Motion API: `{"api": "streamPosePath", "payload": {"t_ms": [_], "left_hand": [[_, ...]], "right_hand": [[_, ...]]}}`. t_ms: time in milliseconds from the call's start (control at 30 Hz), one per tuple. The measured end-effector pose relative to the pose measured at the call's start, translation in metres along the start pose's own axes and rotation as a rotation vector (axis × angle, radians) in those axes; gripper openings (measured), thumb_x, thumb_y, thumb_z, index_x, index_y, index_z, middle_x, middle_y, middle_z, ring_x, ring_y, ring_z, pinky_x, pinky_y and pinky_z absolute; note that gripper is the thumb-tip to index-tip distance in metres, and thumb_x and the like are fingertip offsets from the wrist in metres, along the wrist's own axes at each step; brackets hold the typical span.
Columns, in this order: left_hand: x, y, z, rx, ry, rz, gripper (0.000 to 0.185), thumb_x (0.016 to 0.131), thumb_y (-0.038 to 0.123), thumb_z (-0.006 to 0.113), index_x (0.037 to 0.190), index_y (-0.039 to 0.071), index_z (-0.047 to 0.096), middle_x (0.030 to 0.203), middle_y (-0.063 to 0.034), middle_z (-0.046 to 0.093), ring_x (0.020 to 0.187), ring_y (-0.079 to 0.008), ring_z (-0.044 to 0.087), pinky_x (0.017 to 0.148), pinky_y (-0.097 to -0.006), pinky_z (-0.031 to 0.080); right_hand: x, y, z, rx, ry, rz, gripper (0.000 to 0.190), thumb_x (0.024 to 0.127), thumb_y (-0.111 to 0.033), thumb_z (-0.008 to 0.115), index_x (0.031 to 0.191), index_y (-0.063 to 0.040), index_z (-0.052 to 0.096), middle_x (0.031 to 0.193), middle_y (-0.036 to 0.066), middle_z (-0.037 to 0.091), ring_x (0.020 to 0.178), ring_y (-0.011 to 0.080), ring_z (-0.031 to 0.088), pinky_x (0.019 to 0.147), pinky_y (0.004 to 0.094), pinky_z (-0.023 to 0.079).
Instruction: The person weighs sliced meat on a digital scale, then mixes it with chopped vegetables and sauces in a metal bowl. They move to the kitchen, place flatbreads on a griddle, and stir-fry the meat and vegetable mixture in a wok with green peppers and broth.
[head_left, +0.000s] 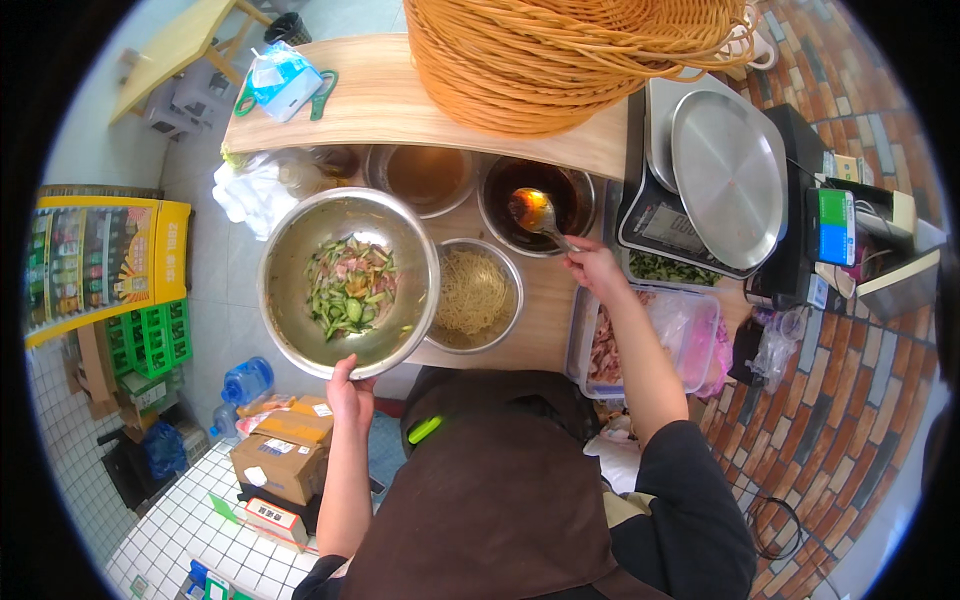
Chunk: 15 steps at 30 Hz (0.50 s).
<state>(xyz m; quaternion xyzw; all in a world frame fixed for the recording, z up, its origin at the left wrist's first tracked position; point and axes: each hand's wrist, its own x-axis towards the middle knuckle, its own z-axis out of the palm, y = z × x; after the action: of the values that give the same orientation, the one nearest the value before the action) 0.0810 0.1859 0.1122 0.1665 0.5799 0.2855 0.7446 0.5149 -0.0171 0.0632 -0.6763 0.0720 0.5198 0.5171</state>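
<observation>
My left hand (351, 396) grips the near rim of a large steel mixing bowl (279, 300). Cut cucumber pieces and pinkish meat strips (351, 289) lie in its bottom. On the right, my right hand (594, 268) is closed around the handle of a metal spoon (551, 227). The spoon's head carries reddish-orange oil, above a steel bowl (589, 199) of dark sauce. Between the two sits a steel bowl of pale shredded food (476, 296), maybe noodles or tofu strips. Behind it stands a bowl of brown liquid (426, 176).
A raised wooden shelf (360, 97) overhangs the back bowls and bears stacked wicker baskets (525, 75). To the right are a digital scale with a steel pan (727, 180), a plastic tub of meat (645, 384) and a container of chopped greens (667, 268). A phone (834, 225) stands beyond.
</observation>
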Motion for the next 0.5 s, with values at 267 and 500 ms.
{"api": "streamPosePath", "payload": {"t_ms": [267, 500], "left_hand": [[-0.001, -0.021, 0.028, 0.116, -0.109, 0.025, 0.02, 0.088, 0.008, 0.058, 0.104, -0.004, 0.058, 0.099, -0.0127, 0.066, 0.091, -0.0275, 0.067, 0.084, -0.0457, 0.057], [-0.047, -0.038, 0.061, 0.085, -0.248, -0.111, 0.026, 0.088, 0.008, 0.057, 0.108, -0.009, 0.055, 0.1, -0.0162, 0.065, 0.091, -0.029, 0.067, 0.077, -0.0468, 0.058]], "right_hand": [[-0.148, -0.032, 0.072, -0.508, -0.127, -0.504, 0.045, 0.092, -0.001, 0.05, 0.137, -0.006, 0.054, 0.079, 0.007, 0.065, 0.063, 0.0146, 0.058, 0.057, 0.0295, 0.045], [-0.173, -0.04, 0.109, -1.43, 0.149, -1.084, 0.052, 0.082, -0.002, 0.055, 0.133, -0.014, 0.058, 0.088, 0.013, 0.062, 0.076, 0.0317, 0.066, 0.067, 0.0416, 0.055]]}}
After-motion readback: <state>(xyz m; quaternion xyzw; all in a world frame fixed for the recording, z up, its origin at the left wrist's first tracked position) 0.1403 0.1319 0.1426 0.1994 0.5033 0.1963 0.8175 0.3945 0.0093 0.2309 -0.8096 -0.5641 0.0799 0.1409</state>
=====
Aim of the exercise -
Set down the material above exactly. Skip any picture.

Written solution -
Motion API: `{"api": "streamPosePath", "payload": {"t_ms": [_], "left_hand": [[_, ...]], "right_hand": [[_, ...]]}}`. t_ms: time in milliseconds from the call's start (control at 30 Hz), one per tuple. The measured end-effector pose relative to the pose measured at the call's start, translation in metres along the start pose's own axes and rotation as a rotation vector (axis × angle, radians) in those axes; gripper openings (measured), thumb_x, thumb_y, thumb_z, index_x, index_y, index_z, middle_x, middle_y, middle_z, ring_x, ring_y, ring_z, pinky_x, pinky_y and pinky_z absolute; note that gripper is the thumb-tip to index-tip distance in metres, and thumb_x and the like are fingertip offsets from the wrist in metres, along the wrist's own axes at each step; brackets hold the typical span.
Columns, in this order: left_hand: x, y, z, rx, ry, rz, gripper (0.000 to 0.185), thumb_x (0.016 to 0.131), thumb_y (-0.038 to 0.123), thumb_z (-0.006 to 0.113), index_x (0.037 to 0.190), index_y (-0.039 to 0.071), index_z (-0.047 to 0.096), middle_x (0.030 to 0.203), middle_y (-0.063 to 0.034), middle_z (-0.046 to 0.093), ring_x (0.020 to 0.187), ring_y (-0.079 to 0.008), ring_z (-0.044 to 0.087), pinky_x (0.017 to 0.148), pinky_y (-0.097 to -0.006), pinky_z (-0.031 to 0.080); right_hand: x, y, z, rx, ry, rz, gripper (0.000 to 0.190), thumb_x (0.024 to 0.127), thumb_y (-0.111 to 0.033), thumb_z (-0.008 to 0.115), index_x (0.031 to 0.191), index_y (-0.063 to 0.040), index_z (-0.052 to 0.096), middle_x (0.031 to 0.193), middle_y (-0.036 to 0.066), middle_z (-0.037 to 0.091), ring_x (0.020 to 0.178), ring_y (-0.011 to 0.080), ring_z (-0.031 to 0.088), pinky_x (0.019 to 0.147), pinky_y (0.004 to 0.094), pinky_z (-0.023 to 0.079).
Instruction: The person weighs sliced meat on a digital scale, then mixes it with chopped vegetables and sauces in a metal bowl. They move to the kitchen, place flatbreads on a griddle, and stir-fry the meat and vegetable mixture in a wok with green peppers and broth.
[head_left, +0.000s] 
Chunk: 15 steps at 30 Hz (0.50 s).
<state>(xyz m; quaternion xyzw; all in a world frame fixed for the recording, z up, its origin at the left wrist's first tracked position; point and axes: each hand's wrist, its own x-axis towards the middle knuckle, its own z-axis out of the palm, y = z × x; after the action: of the values that give the same orientation, the one nearest the value before the action) 0.0810 0.1859 0.1122 0.1665 0.5799 0.2855 0.7446 0.5149 -0.0171 0.0632 -0.6763 0.0720 0.5198 0.5171</state>
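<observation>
My left hand (351, 396) grips the near rim of a large steel mixing bowl (279, 300). Cut cucumber pieces and pinkish meat strips (351, 289) lie in its bottom. On the right, my right hand (594, 268) is closed around the handle of a metal spoon (551, 227). The spoon's head carries reddish-orange oil, above a steel bowl (589, 199) of dark sauce. Between the two sits a steel bowl of pale shredded food (476, 296), maybe noodles or tofu strips. Behind it stands a bowl of brown liquid (426, 176).
A raised wooden shelf (360, 97) overhangs the back bowls and bears stacked wicker baskets (525, 75). To the right are a digital scale with a steel pan (727, 180), a plastic tub of meat (645, 384) and a container of chopped greens (667, 268). A phone (834, 225) stands beyond.
</observation>
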Motion for the next 0.5 s, with values at 267 and 500 ms.
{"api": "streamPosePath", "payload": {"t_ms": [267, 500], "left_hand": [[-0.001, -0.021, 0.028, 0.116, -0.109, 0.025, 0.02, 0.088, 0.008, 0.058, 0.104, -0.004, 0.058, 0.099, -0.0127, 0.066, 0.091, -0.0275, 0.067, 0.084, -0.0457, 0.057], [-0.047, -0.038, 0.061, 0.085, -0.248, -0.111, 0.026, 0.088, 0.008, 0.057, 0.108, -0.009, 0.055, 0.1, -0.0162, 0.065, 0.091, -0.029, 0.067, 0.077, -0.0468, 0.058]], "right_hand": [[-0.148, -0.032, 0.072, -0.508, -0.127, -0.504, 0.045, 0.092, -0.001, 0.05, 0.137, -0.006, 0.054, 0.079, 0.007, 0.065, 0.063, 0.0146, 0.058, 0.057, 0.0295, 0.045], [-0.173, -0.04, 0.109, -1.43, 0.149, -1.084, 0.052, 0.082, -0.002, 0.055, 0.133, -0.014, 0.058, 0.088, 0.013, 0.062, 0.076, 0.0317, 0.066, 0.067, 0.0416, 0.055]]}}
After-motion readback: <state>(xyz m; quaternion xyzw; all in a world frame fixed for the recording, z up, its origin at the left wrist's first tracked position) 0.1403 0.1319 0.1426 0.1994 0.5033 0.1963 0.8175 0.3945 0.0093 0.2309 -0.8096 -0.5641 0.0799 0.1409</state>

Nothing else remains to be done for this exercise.